Indexes can be helpful for a variety of queries that contain SELECT, UPDATE, DELETE, or MERGE statements. When one of this query is executed, the query optimizer evaluates each available method for retrieving the data and selects the most efficient method. The method may be a table scan, or may be scanning one or more indexes if they exist.
When performing a table scan, the query optimizer reads all the rows in the table, and extracts the rows that meet the criteria of the query. It could be the most efficient method if the result set of the query is a high percentage of rows from the table.
When the query optimizer uses an index, it searches the index key columns, finds the storage location of the rows needed by the query and extracts the matching rows from that location. Generally, searching the index is much faster than searching the table because unlike a table, an index frequently contains very few columns per row and the rows are in sorted order.

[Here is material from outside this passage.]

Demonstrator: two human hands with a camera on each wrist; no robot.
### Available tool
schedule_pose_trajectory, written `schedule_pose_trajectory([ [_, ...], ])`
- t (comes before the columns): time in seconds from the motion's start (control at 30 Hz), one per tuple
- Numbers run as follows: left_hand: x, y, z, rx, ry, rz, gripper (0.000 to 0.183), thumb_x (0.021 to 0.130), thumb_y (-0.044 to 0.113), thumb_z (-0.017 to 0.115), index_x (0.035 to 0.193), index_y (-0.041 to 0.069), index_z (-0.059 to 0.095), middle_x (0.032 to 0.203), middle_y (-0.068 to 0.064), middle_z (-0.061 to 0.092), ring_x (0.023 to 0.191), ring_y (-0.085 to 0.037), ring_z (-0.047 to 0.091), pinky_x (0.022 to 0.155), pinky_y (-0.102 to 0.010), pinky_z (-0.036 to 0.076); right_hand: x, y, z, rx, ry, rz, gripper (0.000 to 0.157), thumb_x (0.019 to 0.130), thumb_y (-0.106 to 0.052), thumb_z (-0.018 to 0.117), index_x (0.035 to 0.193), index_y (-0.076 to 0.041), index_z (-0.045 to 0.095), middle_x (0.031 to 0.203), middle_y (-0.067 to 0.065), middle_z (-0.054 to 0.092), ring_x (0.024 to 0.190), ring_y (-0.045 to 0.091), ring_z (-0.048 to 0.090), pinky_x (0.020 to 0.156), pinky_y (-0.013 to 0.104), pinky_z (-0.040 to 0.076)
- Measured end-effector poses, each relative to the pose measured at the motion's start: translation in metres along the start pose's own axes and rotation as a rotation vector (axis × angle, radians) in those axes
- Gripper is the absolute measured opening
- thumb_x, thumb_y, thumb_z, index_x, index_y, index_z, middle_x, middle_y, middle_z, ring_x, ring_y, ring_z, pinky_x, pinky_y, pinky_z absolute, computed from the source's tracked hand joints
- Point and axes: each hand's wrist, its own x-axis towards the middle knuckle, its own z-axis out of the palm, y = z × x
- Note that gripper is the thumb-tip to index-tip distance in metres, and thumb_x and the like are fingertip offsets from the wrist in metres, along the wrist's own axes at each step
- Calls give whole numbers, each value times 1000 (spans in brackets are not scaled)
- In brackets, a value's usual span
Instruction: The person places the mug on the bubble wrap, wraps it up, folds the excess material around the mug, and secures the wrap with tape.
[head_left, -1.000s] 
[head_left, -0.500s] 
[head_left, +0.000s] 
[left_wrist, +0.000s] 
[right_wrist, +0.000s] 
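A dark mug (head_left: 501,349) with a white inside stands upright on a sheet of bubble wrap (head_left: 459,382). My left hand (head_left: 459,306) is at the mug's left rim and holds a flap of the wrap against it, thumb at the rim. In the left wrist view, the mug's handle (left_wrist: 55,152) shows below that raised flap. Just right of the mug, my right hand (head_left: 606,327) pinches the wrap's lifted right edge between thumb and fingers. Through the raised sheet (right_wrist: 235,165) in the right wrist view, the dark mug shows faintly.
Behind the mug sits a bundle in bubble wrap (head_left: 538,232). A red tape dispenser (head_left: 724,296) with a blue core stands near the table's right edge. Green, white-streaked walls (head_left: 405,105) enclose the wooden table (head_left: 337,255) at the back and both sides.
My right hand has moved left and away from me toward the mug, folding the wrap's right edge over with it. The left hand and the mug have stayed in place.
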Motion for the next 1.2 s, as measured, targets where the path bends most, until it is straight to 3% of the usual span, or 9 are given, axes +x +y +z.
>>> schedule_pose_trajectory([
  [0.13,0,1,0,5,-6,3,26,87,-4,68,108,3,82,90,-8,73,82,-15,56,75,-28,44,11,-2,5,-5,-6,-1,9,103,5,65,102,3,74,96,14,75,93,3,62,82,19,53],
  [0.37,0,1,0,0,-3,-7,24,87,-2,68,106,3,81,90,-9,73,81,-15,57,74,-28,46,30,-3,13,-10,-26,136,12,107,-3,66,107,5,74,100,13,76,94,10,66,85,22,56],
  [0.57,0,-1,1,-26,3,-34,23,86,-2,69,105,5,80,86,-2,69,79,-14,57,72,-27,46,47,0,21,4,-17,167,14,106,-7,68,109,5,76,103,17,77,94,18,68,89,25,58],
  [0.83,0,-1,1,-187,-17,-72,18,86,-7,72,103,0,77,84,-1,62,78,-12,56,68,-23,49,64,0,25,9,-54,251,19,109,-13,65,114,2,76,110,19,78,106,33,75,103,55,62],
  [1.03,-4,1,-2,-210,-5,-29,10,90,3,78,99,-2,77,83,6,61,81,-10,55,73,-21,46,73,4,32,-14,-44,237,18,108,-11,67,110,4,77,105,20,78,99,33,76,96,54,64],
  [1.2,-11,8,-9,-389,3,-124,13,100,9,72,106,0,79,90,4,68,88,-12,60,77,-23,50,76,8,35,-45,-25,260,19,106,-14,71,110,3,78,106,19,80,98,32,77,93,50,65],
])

The query optimizer typically selects the most efficient method when executing queries. However, if no indexes are available, the query optimizer must use a table scan. Our task is to design and create indexes that are best suited to our environment so that the query optimizer has a selection of efficient indexes from which to select.

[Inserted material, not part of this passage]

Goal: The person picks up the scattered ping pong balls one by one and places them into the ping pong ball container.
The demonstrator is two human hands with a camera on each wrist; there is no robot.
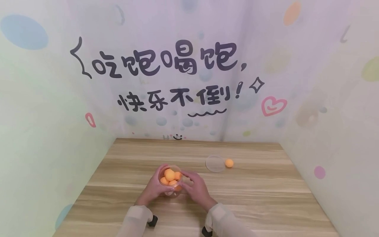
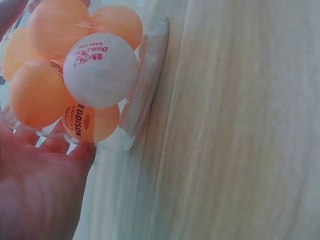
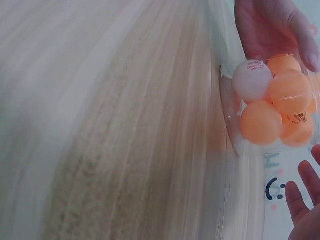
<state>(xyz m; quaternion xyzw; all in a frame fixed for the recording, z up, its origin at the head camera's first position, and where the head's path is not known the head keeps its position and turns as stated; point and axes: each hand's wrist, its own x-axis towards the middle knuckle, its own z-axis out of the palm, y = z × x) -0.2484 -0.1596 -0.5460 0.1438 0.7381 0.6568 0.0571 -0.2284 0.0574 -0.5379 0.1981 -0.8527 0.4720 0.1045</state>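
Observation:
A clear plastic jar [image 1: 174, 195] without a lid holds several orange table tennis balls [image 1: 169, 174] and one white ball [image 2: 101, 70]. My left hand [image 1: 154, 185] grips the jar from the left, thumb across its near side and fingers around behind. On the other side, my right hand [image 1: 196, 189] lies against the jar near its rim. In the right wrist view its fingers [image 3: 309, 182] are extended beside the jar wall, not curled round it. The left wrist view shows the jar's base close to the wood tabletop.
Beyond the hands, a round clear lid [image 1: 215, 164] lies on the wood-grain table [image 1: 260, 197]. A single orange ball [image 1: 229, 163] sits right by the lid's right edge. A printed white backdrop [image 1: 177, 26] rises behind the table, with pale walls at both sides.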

Clustered index sorts and stores the data rows of the table or view in order based on the clustered index key. The clustered index is implemented as a B-tree index structure that supports fast retrieval of the rows, based on their clustered index key values.
Nonclustered index can be defined on a table or view with a clustered index or on a heap (structure without a clustered index). Each index row in the nonclustered index contains the nonclustered key value and a row locator. For a heap, a row locator is a pointer to the row. For a clustered table, the row locator is the clustered index key. The rows in the index are stored in the order of the index key values, but the data rows are not guaranteed to be in any particular order unless a clustered index is created on the table.
Clustered index is like a table of contents on the book.
Nonclustered index is like an index on the book.
Primary key could be a clustered index but it doesn't have to. Both primary key and clustered index could coincide on the same table.
Both clustered and nonclustered indexes can be unique.
When we create a table with a UNIQUE constraint, Database Engine automatically creates a nonclustered index. If we configure a PRIMARY KEY, Database Engine automatically creates a clustered index, unless a clustered index already exists.